DOHA, Qatar — Mourners gathered in Doha on Friday to hold funeral prayers for slain Hamas leader Ismail Haniyeh as Iran and its regional allies vowed to retaliate against Israel.
With the bodies of Haniyeh and his bodyguard in coffins draped with Palestinian flags, men knelt and prayed while senior leaders of Hamas’ Qatar-based political office paid their respects to Haniyeh’s family.
That included two men seen as his possible successors: Khalil al-Hayya, a Hamas senior official, and former Hamas chief Khaled Mashaal, a close Haniyeh aide. The head of the Palestinian Islamic Jihad also attended.
Al-Hayya told family members that Haniyeh was “no better or dearer” than the children killed in Gaza. Some 39,480 Palestinians have been killed throughout the war, according to Gaza’s Health Ministry, which does not differentiate between civilians and combatants.
“We are sure that his blood will bring out victory, dignity and liberation,” he said.

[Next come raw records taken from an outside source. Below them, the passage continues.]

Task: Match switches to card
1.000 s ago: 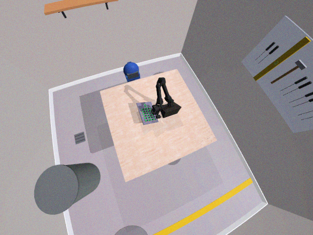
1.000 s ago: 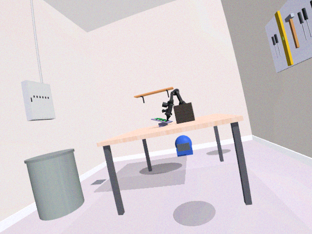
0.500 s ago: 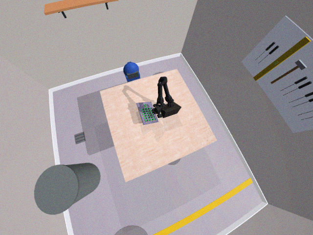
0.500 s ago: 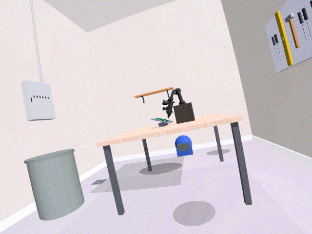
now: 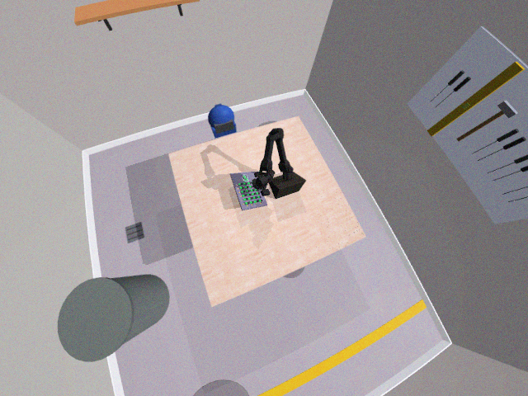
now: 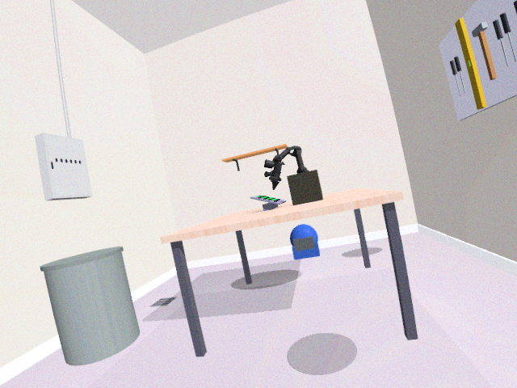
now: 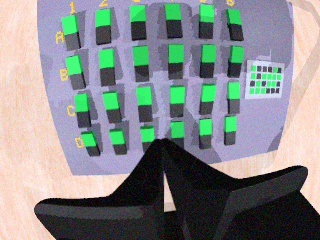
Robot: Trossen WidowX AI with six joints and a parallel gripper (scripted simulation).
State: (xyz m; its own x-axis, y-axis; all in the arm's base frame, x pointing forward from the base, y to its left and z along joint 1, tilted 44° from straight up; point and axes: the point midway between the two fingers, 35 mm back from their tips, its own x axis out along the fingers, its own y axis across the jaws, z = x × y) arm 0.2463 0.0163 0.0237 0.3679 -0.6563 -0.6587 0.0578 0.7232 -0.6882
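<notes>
The lavender switch panel (image 5: 235, 176) (image 6: 279, 201) (image 7: 270, 130) holds four rows, A to D, of green and dark grey switches. Which half is raised on each is hard to tell. The small card (image 5: 245, 176) (image 7: 248, 80) lies on the panel's right side; its far row reads green, three dark, green, dark, and its near row shows green on the left, dark on the right. My gripper (image 6: 274, 187) (image 7: 160, 145) is shut and empty, its tips above the panel's near side. In the wrist view they cover the near halves of the third and fourth row D switches.
The panel stands tilted on a small base on the wooden table (image 5: 221, 264) (image 6: 225, 229). The arm's dark box-shaped base (image 5: 287, 185) (image 6: 304, 187) is beside it. A grey bin (image 5: 96, 319) (image 6: 91, 309) and a blue helmet-like object (image 5: 221, 117) (image 6: 304, 240) are off the table.
</notes>
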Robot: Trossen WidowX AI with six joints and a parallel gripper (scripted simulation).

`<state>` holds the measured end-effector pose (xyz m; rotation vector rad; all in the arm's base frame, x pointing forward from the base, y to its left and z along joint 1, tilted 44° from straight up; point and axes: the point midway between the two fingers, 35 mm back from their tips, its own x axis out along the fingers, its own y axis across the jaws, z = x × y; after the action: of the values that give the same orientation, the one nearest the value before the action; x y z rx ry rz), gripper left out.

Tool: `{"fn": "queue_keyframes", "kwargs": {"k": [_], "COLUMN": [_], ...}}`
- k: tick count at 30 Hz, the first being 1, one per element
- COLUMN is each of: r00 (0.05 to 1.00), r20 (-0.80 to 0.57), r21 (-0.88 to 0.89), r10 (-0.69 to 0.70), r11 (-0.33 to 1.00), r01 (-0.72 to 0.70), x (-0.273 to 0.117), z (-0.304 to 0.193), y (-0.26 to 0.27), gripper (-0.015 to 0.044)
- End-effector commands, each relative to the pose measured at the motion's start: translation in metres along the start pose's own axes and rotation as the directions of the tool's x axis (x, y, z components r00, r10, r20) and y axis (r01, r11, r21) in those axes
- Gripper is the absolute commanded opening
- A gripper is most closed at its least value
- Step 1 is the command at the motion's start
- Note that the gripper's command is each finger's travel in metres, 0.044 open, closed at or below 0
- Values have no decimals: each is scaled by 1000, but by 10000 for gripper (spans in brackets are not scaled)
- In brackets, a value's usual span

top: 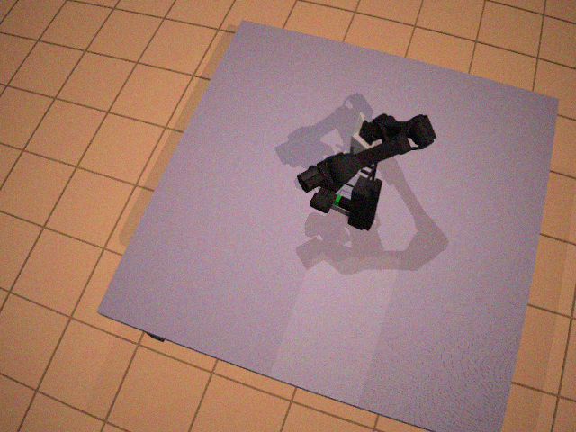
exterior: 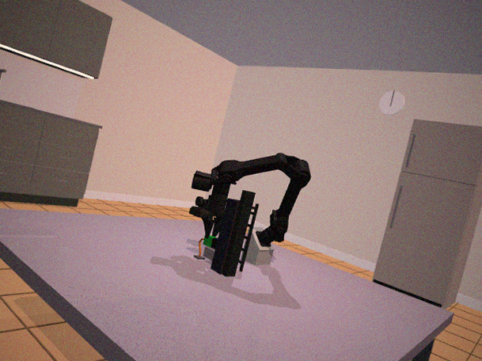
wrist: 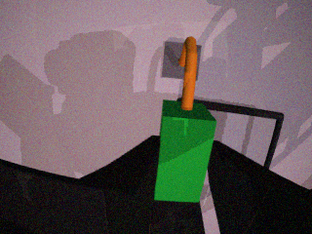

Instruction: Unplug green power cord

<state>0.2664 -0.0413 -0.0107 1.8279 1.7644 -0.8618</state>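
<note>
The green plug (top: 337, 200) (exterior: 209, 240) (wrist: 185, 166) lies level on the side of the tall black block (top: 364, 202) (exterior: 233, 236), which looks like the power strip. A dark part lies between them in the top view; how deep the plug sits cannot be told. The orange cord (exterior: 200, 247) (wrist: 189, 78) leaves the plug's outer end and bends down to a small grey square (exterior: 199, 257) (wrist: 171, 58) on the table. My gripper (exterior: 210, 236) (wrist: 183, 147) points down and is shut on the plug, a finger against each side. The arm partly hides this in the top view.
A low grey block (exterior: 208, 251) stands under the plug. A black ladder-like rack (exterior: 243, 248) stands beside the black block, on the side of the arm's pale base (top: 359, 139) (exterior: 260, 256). A thin black frame (wrist: 244, 109) shows right of the plug in the wrist view.
</note>
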Motion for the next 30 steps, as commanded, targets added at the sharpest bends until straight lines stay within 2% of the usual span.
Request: {"fn": "queue_keyframes", "kwargs": {"k": [1,10,23,26,27,30], "r00": [1000,1000,1000,1000,1000,1000], "r20": [26,27,20,23,24,24], "r21": [2,3,6,7,7,6], "r10": [6,7,6,6,7,7], "r11": [1000,1000,1000,1000,1000,1000], "r01": [-6,-7,-6,-7,-7,-7], "x": [-4,-6,-2,-6,-8,-15], "z": [15,30,22,36,45,75], "y": [2,3,-1,0,1,0], "gripper": [0,0,341,420,440,440]}}
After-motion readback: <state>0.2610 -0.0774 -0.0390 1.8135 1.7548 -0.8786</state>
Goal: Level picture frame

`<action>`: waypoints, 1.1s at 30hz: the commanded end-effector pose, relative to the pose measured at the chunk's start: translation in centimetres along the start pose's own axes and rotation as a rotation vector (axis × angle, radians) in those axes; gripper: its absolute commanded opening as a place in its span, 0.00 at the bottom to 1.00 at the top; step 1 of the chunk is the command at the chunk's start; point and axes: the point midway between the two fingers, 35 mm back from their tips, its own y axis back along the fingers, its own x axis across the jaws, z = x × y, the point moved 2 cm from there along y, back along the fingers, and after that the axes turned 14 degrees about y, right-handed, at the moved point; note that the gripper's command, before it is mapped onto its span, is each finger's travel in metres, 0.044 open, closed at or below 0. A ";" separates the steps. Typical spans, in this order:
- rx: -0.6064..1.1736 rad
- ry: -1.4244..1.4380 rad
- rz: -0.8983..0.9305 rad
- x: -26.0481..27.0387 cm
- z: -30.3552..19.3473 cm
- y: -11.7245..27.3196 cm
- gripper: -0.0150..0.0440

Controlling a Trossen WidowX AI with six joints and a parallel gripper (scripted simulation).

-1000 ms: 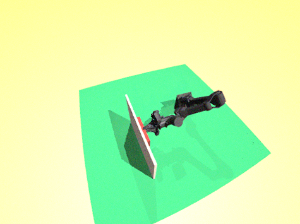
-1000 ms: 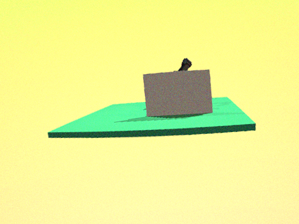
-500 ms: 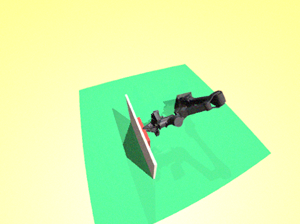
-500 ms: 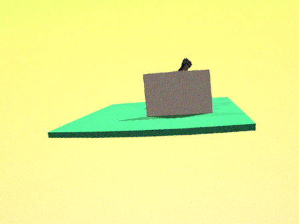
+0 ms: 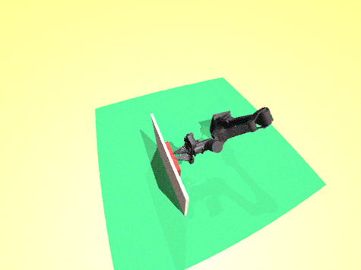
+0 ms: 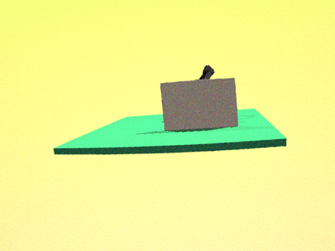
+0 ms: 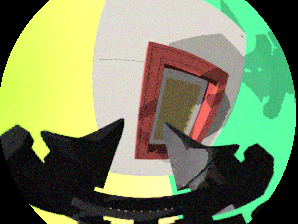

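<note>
The red picture frame [image 5: 177,165] [image 7: 154,62] hangs on the front of the pale wall panel [image 5: 182,191] [image 6: 200,105] [image 7: 120,30]. It has a grey inner border and a dull olive picture. In the wrist view its upper bar runs down the left side, slanted; I cannot tell how far it is from level. My gripper [image 5: 174,157] [image 7: 144,123] is open, its fingertips apart on either side of that upper bar near one end, with nothing visibly pinched. The screw and the notched strip are hidden behind the frame. The panel hides frame and gripper in the exterior view.
The panel stands upright on the green table top [image 5: 126,117] [image 6: 118,139] [image 7: 262,50]. The black arm [image 5: 240,130] [image 6: 207,71] reaches toward the panel from its front side. Shadows of the arm fall on the frame, panel and table. A thin line marks the panel above the frame.
</note>
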 end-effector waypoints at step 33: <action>-0.065 0.122 0.004 3.4 1.6 17.9 0.69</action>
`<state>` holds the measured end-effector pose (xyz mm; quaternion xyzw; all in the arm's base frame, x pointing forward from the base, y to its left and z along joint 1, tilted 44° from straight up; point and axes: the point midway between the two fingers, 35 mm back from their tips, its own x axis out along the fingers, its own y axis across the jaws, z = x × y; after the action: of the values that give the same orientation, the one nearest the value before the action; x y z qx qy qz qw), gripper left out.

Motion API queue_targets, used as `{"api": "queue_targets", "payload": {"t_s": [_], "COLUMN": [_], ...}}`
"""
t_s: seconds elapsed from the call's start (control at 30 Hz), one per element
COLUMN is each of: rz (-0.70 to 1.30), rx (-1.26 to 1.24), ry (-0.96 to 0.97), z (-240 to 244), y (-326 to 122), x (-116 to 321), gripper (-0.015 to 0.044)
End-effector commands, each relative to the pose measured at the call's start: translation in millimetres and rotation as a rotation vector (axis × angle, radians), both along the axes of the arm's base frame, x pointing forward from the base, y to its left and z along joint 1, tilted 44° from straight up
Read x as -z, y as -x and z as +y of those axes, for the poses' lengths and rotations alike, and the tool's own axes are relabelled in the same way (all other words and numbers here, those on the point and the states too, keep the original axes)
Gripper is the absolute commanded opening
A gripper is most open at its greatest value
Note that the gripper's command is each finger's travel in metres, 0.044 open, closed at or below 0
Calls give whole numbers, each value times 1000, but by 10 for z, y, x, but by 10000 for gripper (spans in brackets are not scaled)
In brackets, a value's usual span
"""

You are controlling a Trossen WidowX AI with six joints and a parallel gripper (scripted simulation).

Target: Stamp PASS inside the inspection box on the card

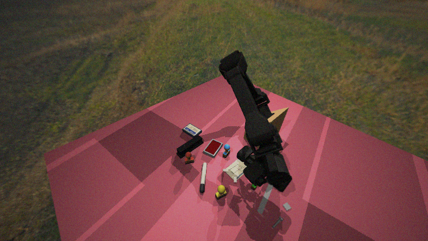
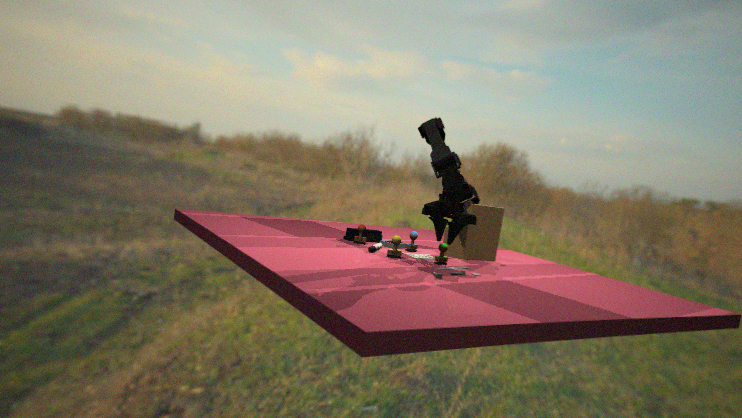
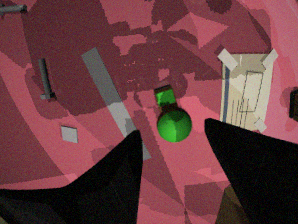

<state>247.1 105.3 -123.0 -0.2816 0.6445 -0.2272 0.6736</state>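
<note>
My gripper point(image 2: 445, 241) point(image 3: 172, 130) is open and empty, above the green-knobbed stamp point(image 1: 254, 185) point(image 2: 442, 247) point(image 3: 174, 126). In the wrist view the green knob shows between the fingertips. That stamp stands upright on the bench. The cream card point(image 1: 235, 169) point(image 2: 419, 255) point(image 3: 236, 75) lies taped beside it, with an outlined box visible in the wrist view. The red ink pad point(image 1: 213, 147) lies beyond the card. Yellow point(image 1: 221, 189) point(image 2: 396, 240), blue point(image 1: 226, 147) point(image 2: 413, 235) and red point(image 1: 188, 155) point(image 2: 361, 227) stamps stand around. No stamp's wording is readable.
A grey strip point(image 1: 263, 200) point(image 3: 106, 89), a bolt point(image 1: 277, 222) point(image 3: 45, 80) and a grey square point(image 1: 286, 206) point(image 3: 69, 134) lie near the green stamp. A white pen point(image 1: 203, 174), a black block point(image 1: 189, 146) and a small labelled box point(image 1: 192, 129) lie farther off. A tan panel point(image 2: 485, 233) stands behind.
</note>
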Motion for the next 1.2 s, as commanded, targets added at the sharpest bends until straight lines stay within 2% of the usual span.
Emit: {"api": "queue_targets", "payload": {"t_s": [0.0,0.9,1.0,1.17], "rz": [5,4,1,1], "rx": [-2,-2,2,2], "ry": [7,10,6,6], "z": [-66,-337,-312,-312], "y": [3,6,2,2], "x": [50,315,305,305], "gripper": [218,218,139,106]}}
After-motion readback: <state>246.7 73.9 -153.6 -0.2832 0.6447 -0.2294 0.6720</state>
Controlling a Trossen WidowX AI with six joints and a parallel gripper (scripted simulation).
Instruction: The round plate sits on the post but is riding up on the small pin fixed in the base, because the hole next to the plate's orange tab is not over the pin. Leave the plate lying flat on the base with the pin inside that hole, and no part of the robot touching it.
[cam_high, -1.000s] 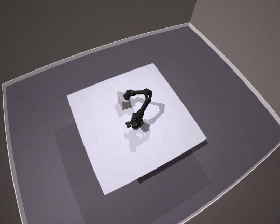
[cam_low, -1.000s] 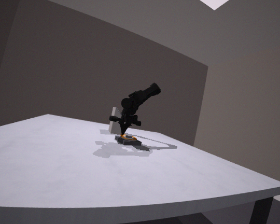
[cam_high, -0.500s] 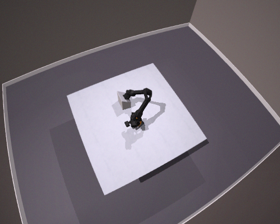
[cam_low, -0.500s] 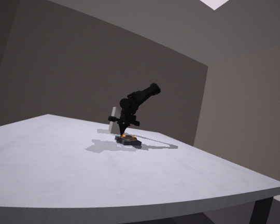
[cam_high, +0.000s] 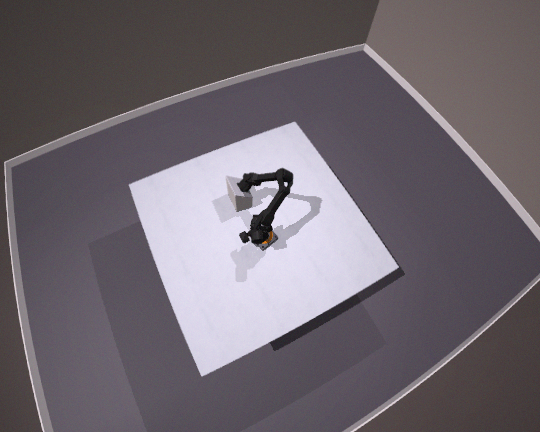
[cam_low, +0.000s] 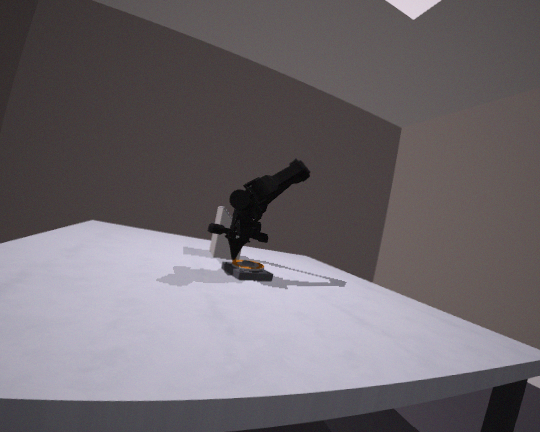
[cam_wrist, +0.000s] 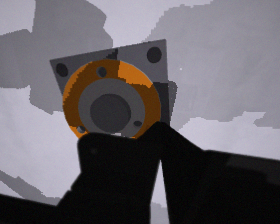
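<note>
The round orange plate (cam_high: 270, 236) (cam_low: 250, 268) (cam_wrist: 131, 74) sits around the post (cam_wrist: 110, 113) on the dark square base (cam_high: 264, 246) (cam_low: 255, 275) (cam_wrist: 137, 57). The wrist view shows small dark round spots on the plate, but I cannot tell which is the pin or the tab's hole. The tab is not visible. Whether the plate lies fully flat is too small to tell. My gripper (cam_low: 234, 259) (cam_wrist: 159, 126) is shut with nothing held. Its tips are down at the plate's edge and cover part of the rim in the wrist view; contact is unclear.
A pale upright block (cam_high: 243, 202) (cam_low: 219, 237) stands beside the arm's mount on the white table (cam_high: 210, 300) (cam_low: 225, 350). The arm reaches over the base and hides much of it in the top view. The base has dark round spots near its corners.
</note>
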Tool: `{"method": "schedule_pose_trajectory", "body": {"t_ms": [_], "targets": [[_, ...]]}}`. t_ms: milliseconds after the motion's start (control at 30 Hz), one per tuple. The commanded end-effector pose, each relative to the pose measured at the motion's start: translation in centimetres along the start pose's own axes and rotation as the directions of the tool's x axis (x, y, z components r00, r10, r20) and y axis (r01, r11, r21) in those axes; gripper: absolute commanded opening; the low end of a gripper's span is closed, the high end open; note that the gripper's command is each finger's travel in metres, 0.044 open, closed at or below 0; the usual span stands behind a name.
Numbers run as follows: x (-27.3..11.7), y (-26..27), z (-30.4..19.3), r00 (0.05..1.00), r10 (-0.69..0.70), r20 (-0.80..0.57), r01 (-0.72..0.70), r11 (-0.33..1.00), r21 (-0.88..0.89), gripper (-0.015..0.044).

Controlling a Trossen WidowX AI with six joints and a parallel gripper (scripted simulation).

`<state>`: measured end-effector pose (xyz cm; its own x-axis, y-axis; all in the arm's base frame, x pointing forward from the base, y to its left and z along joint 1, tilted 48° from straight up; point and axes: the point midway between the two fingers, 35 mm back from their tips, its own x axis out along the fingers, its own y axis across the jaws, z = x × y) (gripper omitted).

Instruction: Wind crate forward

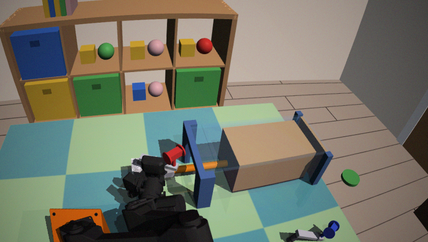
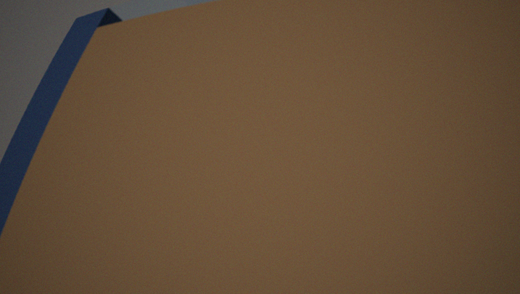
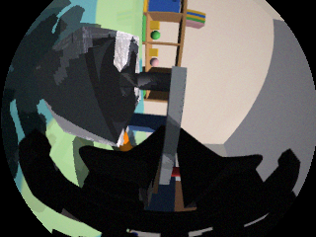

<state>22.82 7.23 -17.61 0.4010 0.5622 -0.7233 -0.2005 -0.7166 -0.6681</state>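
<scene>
The brown crate (image 1: 270, 143) sits flat in the clear-panelled cubby, well back from the blue steel frame (image 1: 205, 184) at its mouth. An orange strap (image 1: 210, 165) runs from its front under the frame to the winch (image 1: 136, 165) (image 3: 81, 84), which the arm largely covers. The winch handle has a grey crank bar (image 3: 177, 94), a dark key shaft (image 3: 155, 81) reaching the winch top, and a red knob (image 1: 173, 154). My gripper (image 1: 165, 169) (image 3: 170, 129) is shut on the handle's end away from the key. How deep the key sits is hidden.
A grey tool with blue ends (image 1: 306, 234) lies near the bench's front right. An orange plate (image 1: 74, 216) is beneath the arm at front left. A blue rear post (image 1: 321, 168) stands behind the crate. A brown surface (image 2: 254, 144) fills most of the exterior view.
</scene>
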Motion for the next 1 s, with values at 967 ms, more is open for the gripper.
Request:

The funeral came a day after Israel said it had confirmed that the head of Hamas’ military wing, Mohammed Deif, was killed in an July 13 airstrike in Gaza, and a few days after Israel said it had killed Hezbollah commander Fouad Shukur in a strike in Lebanon.
Hamas has yet to comment and had previously claimed Deif survived last month’s targeted airstrike.
Israel has yet to claim or deny a role in the killing of Haniyeh, but Hamas and its allies say it was responsible. The group said he was killed in a strike Wednesday on a Tehran guesthouse where he was staying while after attending the inauguration of Iran’s new president.
In his sermon during Muslim Friday prayers at Al-Aqsa Mosque in Jerusalem, Sheikh Ikrima Sabri led a prayer for Haniyeh, saying the people of the city were mourning for him. “We ask God Almighty to have mercy on him and to grant him a place in His spacious gardens,” he told thousands of worshippers.
Israeli police opened an investigation into Sabri for incitement. Since the start of the war, Palestinians have been arrested, fired by Israeli employers and expelled from Israeli schools for online speech deemed incendiary by authorities, rights groups say.
From Morocco to Iran, demonstrators took to the streets in a show of support for Haniyeh.
“Let Friday be a day of rage to denounce the assassination,” Hamas’ Izzat al-Risheq said in a statement.
A day earlier, supporters paraded through Tehran as Haniyeh’s coffin was carried through the city in an ornate vehicle, while hundreds of black-clad mourners packed an auditorium in Beirut to pay respects to the slain Hezbollah commander.
“We’ve entered a new phase that is different from the previous period,” Hezbollah’s leader, Hassan Nasrallah, told mourners, vowing a “well-studied retaliation” against Israel.
The killing of two of Hamas’ most senior figures was a victory for Israeli Prime Minister Netanyahu as Israeli forces continue to operate in Gaza, nearly 10 months after Hamas’ Oct. 7 attack on Israel sparked war.
Domestically, it could help win over skeptics of his war strategy, but internationally, it set off a scramble among mediators to salvage a cease-fire deal and avert regional war.
“We have the basis for a cease-fire. He (Netanyahu) should move on it and they should move on it now,” U.S. President Joe Biden said late Thursday, speaking on the tarmac of an air base outside Washington.
Haniyeh had been among Hamas’ main negotiators throughout the cease-fire discussions, and his assassination could throw into disarray months of talks.
”You (Israel) cannot achieve peace by killing the negotiators and threatening diplomats,” Oncu Keceli, a spokesperson for Turkey’s Foreign Ministry, wrote on the social media platform X.
Meanwhile, Israeli airstrikes in Gaza continued. On Thursday, strikes on a school sheltering displaced Palestinians in the Gaza City district of Shujaiya killed at least 15 people and wounded more than 40 others, according to the Palestinian Civil Defense, which sent teams to recover bodies. Israel’s military alleged that Hamas fighters used the compound to plot attacks against Israel.